● TASK DETAILS
Return each line of the records below that contains the word "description".

*** THE DATA ***

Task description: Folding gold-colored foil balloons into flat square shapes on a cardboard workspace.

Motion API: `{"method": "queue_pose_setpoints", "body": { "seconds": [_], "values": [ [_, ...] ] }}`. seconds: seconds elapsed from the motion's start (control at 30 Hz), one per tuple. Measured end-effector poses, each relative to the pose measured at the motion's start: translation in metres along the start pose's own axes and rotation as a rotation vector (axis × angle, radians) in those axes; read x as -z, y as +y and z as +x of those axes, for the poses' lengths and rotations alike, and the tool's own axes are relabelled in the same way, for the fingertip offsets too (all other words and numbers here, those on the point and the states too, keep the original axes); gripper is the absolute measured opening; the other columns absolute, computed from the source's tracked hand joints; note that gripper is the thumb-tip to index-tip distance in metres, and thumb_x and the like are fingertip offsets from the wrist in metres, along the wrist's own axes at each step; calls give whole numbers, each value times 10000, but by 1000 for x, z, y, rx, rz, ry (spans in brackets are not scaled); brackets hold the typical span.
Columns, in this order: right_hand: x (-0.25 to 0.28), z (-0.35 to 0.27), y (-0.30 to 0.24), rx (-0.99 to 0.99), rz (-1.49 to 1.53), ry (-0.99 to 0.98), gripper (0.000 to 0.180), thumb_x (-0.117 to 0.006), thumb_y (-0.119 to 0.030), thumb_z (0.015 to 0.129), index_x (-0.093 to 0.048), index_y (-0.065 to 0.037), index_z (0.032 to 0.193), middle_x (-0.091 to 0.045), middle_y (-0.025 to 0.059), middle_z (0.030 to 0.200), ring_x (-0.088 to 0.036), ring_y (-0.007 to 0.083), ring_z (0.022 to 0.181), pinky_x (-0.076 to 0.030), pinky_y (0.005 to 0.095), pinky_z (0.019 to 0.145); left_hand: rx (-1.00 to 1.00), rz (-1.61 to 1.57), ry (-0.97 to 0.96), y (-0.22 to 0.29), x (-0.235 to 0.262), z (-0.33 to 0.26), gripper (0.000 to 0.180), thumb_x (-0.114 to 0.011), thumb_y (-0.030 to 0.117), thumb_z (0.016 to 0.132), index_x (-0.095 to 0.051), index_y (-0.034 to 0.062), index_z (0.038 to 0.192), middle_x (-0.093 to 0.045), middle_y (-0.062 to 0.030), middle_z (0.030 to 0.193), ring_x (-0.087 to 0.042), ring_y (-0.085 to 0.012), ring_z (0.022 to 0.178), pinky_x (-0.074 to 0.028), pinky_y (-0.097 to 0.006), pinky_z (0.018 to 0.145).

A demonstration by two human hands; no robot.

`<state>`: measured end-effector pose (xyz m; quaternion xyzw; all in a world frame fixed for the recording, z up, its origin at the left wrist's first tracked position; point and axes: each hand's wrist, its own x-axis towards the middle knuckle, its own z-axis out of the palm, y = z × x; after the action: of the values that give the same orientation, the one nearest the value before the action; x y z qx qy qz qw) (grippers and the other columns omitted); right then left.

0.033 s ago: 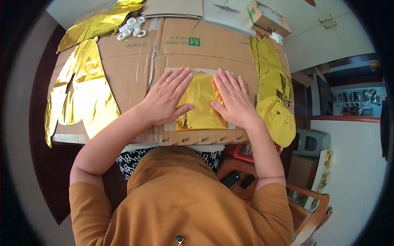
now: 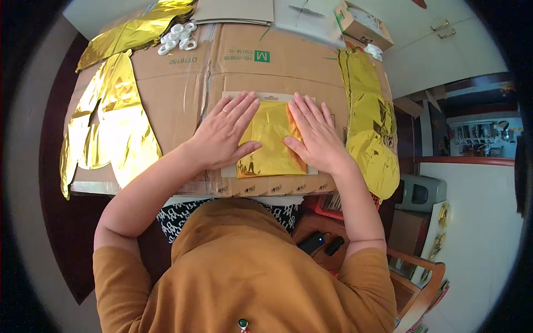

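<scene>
A folded piece of gold foil (image 2: 269, 152), which looks like a flat uninflated balloon, lies on a pale backing card (image 2: 229, 171) with a hanging slot at its top edge. My left hand (image 2: 225, 130) rests flat along its left side, fingers stretched out and pointing away from me. Mirroring it on the right side, my right hand (image 2: 317, 133) lies flat with its fingers a little spread. Both thumbs reach inward over the foil. Neither hand grips anything. Parts of the foil's edges and of the card are hidden beneath my palms.
Flattened cardboard (image 2: 166, 105) covers the table. A gold foil cut-out shape (image 2: 125, 111) lies left, a gold foil stack (image 2: 133, 36) behind it. White rings (image 2: 179, 39) sit nearby. Long gold foil pieces (image 2: 369, 116) lie right, below a small carton (image 2: 363, 26).
</scene>
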<state>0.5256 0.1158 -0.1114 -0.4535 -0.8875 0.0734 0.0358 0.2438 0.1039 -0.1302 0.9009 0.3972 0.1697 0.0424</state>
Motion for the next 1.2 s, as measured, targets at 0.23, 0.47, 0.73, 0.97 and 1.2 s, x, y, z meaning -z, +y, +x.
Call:
{"method": "queue_pose_setpoints", "body": {
  "seconds": [0.23, 0.47, 0.73, 0.97, 1.2],
  "values": [
    [-7, -2, 0, 3, -19, 45, 810, -488, -538, 1021, -248, -44, 1616, -239, 179, 1682, -218, 356, 1556, -123, 536, 1263, 50, 55, -57, -2, -1, -7, 881, -518, 558, 999, -249, -43, 1585, -273, -238, 1651, -230, -389, 1549, -147, -524, 1265],
    [-6, -2, -1, 24, -38, 49, 808, -477, -549, 1024, -256, -42, 1613, -250, 181, 1678, -225, 359, 1553, -123, 536, 1263, 173, -84, -169, -28, 29, -16, 1040, -589, 663, 916, -186, 17, 1623, -198, -209, 1687, -136, -363, 1578, -101, -506, 1281],
    [-1, 2, -2, 34, -52, 21, 803, -531, -511, 1008, -284, -24, 1597, -261, 172, 1675, -231, 336, 1555, -113, 540, 1269, 62, -61, -85, 6, 33, 4, 925, -576, 588, 959, -264, -11, 1592, -279, -229, 1653, -222, -390, 1551, -144, -513, 1273],
    [-6, -1, -1, 22, 9, 37, 793, -528, -488, 1015, -268, -28, 1606, -235, 170, 1686, -202, 330, 1565, -110, 536, 1270, 12, 103, -18, 9, -5, 5, 967, -483, 679, 953, -338, -77, 1538, -332, -273, 1610, -280, -403, 1523, -206, -520, 1246],
    [25, -7, 19, -29, 472, 191, 777, -529, -449, 1028, -254, -3, 1601, -223, 235, 1672, -198, 372, 1559, -124, 522, 1267, 39, 117, -68, 9, -6, 2, 979, -461, 688, 957, -312, -76, 1551, -286, -272, 1634, -237, -394, 1544, -167, -512, 1257]
  ]
}}
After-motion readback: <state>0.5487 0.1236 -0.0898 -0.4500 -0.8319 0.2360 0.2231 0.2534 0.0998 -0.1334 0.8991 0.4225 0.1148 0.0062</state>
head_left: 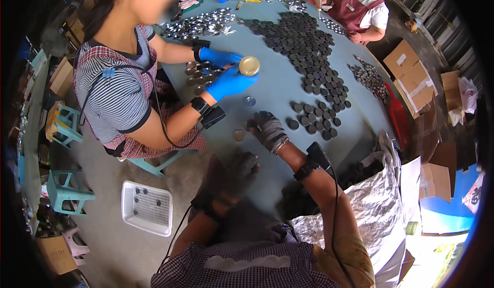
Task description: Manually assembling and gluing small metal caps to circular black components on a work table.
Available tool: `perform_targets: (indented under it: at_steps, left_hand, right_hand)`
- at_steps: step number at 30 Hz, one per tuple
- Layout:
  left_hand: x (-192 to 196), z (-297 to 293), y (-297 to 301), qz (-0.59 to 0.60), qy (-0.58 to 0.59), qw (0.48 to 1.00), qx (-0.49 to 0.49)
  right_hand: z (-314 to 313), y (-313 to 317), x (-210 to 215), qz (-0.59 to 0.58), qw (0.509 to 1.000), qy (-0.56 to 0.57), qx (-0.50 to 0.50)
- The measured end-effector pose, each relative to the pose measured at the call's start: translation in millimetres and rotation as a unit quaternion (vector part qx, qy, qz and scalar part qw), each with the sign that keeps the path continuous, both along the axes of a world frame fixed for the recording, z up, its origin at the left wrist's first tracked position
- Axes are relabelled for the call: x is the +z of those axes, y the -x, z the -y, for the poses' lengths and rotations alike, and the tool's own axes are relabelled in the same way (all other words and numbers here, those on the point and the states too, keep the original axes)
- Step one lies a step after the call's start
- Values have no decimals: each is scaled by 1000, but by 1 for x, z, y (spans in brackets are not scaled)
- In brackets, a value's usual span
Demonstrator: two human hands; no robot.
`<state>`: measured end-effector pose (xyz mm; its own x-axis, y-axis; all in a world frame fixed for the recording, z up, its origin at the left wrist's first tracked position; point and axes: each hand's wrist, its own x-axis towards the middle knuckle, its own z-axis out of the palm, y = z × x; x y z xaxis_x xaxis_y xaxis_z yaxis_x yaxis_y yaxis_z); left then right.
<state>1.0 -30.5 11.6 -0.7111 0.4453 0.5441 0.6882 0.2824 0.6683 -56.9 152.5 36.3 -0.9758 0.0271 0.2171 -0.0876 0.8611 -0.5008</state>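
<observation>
My right hand (pixel 267 129), in a dark worn glove, reaches onto the blue-grey table (pixel 278 82) near a small round disc (pixel 239 134) and another small disc (pixel 250 101); what its curled fingers hold cannot be told. Down by the table's near edge my left hand (pixel 237 172), also in a dark glove, has its fingers curled, and I cannot tell if it holds anything. Dark round caps (pixel 314 118) lie just right of my right hand. Across from me, a person's blue-gloved hands (pixel 229 79) hold a gold lid (pixel 249 65).
Many dark round caps (pixel 309 51) cover the table's middle, and shiny metal lids (pixel 200 25) are heaped at the far left. Another person (pixel 360 7) works at the far end. A silver sack (pixel 370 205) stands at my right, a white basket (pixel 146 208) and green stools (pixel 64 190) on the floor, cardboard boxes (pixel 411 77) right.
</observation>
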Motion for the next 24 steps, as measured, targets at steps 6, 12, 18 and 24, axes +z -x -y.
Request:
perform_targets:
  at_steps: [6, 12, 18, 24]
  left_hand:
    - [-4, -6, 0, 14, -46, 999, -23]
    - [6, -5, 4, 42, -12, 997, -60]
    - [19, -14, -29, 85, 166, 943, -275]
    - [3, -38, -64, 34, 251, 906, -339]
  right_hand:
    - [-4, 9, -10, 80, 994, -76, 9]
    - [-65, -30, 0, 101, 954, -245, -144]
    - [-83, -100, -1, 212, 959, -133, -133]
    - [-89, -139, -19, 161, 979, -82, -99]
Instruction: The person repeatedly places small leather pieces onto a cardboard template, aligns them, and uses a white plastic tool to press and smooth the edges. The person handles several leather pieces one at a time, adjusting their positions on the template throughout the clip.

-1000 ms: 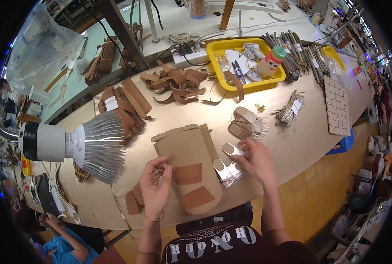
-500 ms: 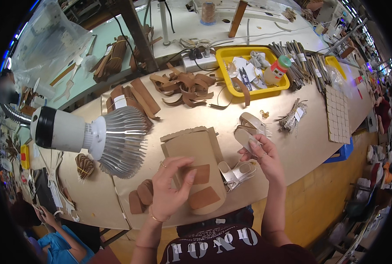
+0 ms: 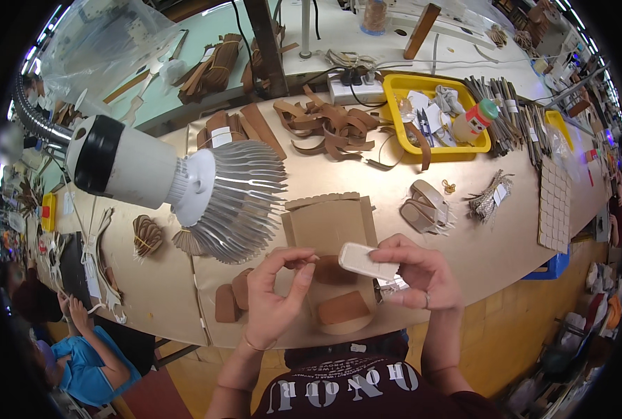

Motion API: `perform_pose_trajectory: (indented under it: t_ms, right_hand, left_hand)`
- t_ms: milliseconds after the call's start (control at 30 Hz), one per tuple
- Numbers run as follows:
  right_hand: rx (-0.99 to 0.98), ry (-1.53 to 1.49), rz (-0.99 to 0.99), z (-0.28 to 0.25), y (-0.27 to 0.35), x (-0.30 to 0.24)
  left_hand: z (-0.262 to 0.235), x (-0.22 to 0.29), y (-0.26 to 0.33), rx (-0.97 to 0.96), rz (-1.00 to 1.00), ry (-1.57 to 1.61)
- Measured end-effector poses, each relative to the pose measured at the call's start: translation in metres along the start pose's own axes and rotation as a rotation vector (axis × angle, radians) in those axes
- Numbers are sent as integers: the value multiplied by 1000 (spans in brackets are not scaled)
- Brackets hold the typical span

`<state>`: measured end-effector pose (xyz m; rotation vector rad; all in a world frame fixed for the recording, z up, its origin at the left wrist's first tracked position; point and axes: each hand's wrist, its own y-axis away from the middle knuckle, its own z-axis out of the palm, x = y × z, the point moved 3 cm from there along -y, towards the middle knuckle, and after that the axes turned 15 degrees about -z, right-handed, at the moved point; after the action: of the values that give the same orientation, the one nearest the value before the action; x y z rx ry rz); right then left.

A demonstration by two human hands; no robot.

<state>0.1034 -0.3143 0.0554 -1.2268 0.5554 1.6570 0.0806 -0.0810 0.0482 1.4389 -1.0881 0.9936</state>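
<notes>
Right hand (image 3: 429, 277) has swung the pale piece (image 3: 357, 260) left over the tan board (image 3: 328, 222), grip pinching it; left hand (image 3: 272, 297) alongside, grip part-spread, seemingly empty. Piece now between both.

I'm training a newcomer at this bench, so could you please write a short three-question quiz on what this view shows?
1. Which hand holds the pale rounded piece?
2. True or false: the bottle in the yellow tray has a green cap.
3. How many flat reddish-brown pieces lie on the tan board? A) one B) two C) four

Key:
1. The right hand.
2. True.
3. B; the upper one is partly hidden.
</notes>
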Motion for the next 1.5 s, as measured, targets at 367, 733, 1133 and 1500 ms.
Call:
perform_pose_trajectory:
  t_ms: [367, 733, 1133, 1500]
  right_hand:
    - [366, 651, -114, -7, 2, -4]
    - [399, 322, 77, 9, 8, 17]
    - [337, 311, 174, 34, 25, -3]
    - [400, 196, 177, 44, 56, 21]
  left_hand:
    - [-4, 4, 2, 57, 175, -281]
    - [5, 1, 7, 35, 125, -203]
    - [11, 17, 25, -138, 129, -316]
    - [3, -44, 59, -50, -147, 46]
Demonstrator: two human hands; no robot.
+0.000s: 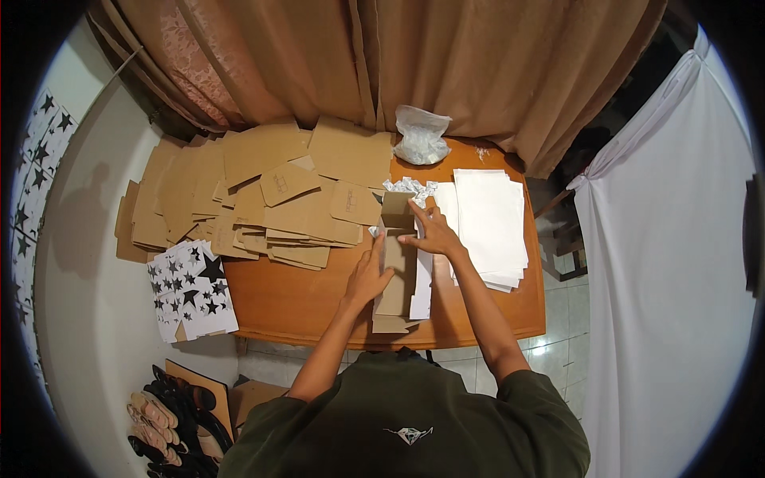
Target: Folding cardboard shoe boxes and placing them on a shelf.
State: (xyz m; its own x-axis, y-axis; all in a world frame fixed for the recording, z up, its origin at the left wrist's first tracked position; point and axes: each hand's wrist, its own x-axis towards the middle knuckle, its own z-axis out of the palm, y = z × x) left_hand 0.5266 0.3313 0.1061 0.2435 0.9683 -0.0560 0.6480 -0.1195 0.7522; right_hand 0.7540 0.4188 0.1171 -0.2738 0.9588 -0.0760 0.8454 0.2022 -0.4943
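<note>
Lengthwise, cardboard box (pixel 396 275) pointing away, both hands on it

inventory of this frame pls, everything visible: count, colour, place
flat cardboard box blanks: many, too overlapped to count, brown, heaped on the table's left and far side
cardboard box being folded: one, brown, table centre under both hands
white sheets: one stack, white, table right
strip of small sachets: one, white, just beyond the box
plastic bag: one, clear, far table edge
star-print sheets: one stack, white with black stars, table's left near corner
sandals: several, black and tan, floor lower left
table: one, orange-brown wood
curtain: brown, behind the table
white cloth: hanging at right
left hand: flat on the box
right hand: holds the box's upper end
</note>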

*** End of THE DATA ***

● TASK OUTPUT
Task description: Folding gold-colored foil balloons into flat square shapes on a cardboard workspace.
Task description: Manually assembling and gluing small metal caps to circular black components on a work table.

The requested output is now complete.